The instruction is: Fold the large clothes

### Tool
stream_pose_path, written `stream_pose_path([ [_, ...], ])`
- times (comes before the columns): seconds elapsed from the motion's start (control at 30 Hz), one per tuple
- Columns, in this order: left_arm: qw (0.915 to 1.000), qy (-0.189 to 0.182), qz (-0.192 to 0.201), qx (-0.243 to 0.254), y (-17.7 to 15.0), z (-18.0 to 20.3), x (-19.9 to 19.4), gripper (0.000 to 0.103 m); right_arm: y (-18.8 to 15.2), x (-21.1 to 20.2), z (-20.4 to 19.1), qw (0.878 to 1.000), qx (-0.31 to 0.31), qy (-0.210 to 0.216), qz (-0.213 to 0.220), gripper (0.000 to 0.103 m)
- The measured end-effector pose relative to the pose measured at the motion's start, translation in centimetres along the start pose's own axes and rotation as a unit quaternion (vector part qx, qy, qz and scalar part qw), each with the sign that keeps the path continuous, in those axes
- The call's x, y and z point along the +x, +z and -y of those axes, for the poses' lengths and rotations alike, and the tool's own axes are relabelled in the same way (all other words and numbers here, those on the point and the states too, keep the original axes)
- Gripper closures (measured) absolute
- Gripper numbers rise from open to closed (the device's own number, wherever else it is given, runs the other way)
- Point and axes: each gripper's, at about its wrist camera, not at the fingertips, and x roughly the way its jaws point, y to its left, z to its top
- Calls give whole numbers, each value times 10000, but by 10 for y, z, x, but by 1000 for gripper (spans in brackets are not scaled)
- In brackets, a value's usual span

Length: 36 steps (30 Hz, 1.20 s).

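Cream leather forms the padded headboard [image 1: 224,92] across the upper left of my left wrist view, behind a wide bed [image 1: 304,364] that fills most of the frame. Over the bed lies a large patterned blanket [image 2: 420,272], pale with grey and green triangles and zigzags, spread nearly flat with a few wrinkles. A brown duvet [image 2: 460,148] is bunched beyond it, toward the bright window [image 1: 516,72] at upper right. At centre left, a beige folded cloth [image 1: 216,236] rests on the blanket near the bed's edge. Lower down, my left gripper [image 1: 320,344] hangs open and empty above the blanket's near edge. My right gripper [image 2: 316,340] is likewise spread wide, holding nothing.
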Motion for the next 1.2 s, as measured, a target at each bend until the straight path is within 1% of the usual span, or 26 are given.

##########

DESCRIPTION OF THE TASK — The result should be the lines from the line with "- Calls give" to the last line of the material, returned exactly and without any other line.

FINISHED EXERCISE —
- Calls give whole numbers, each value times 10000, but by 10 for y, z, x, but by 1000 for gripper (spans in brackets are not scaled)
- In brackets, a value's usual span

Length: 36 steps (30 Hz, 1.20 s).

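Cream leather forms the padded headboard [image 1: 224,92] across the upper left of my left wrist view, behind a wide bed [image 1: 304,364] that fills most of the frame. Over the bed lies a large patterned blanket [image 2: 420,272], pale with grey and green triangles and zigzags, spread nearly flat with a few wrinkles. A brown duvet [image 2: 460,148] is bunched beyond it, toward the bright window [image 1: 516,72] at upper right. At centre left, a beige folded cloth [image 1: 216,236] rests on the blanket near the bed's edge. Lower down, my left gripper [image 1: 320,344] hangs open and empty above the blanket's near edge. My right gripper [image 2: 316,340] is likewise spread wide, holding nothing.
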Motion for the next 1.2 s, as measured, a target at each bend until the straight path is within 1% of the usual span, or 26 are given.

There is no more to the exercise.